:: TASK DETAILS ::
Using the listing below, print the line that contains "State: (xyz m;" and each line after it, exactly as shown, through the final one.

━━━━━ RECORDED DATA ━━━━━

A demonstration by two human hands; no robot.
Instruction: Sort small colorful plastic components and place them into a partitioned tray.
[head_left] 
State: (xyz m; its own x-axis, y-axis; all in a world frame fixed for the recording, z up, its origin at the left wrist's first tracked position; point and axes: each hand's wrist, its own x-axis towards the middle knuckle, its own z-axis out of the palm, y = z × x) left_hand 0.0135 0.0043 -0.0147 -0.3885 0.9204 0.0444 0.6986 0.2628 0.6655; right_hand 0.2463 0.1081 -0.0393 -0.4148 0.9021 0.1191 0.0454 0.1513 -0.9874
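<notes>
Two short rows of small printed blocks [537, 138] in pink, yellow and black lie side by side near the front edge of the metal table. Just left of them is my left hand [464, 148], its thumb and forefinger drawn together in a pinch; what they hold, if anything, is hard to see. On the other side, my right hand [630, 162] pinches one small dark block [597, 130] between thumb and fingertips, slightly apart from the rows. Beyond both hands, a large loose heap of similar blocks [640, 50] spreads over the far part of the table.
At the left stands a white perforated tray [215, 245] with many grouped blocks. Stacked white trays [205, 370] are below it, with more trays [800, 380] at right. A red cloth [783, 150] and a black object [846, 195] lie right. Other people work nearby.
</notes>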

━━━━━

:: WRITTEN REPLY ::
State: (xyz m; its own x-axis, y-axis; all in a world frame fixed for the recording, z up, its origin at the left wrist's first tracked position; point and axes: each hand's wrist, its own x-axis towards the middle knuckle, its own z-axis out of the palm, y = z × x) left_hand 0.0135 0.0043 -0.0147 -0.3885 0.9204 0.0444 0.6986 0.2628 0.6655; right_hand 0.2463 0.1081 -0.0393 -0.4148 0.9021 0.1191 0.0454 0.1513 -0.9874
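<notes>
Two short rows of small printed blocks [537, 138] in pink, yellow and black lie side by side near the front edge of the metal table. Just left of them is my left hand [464, 148], its thumb and forefinger drawn together in a pinch; what they hold, if anything, is hard to see. On the other side, my right hand [630, 162] pinches one small dark block [597, 130] between thumb and fingertips, slightly apart from the rows. Beyond both hands, a large loose heap of similar blocks [640, 50] spreads over the far part of the table.
At the left stands a white perforated tray [215, 245] with many grouped blocks. Stacked white trays [205, 370] are below it, with more trays [800, 380] at right. A red cloth [783, 150] and a black object [846, 195] lie right. Other people work nearby.
</notes>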

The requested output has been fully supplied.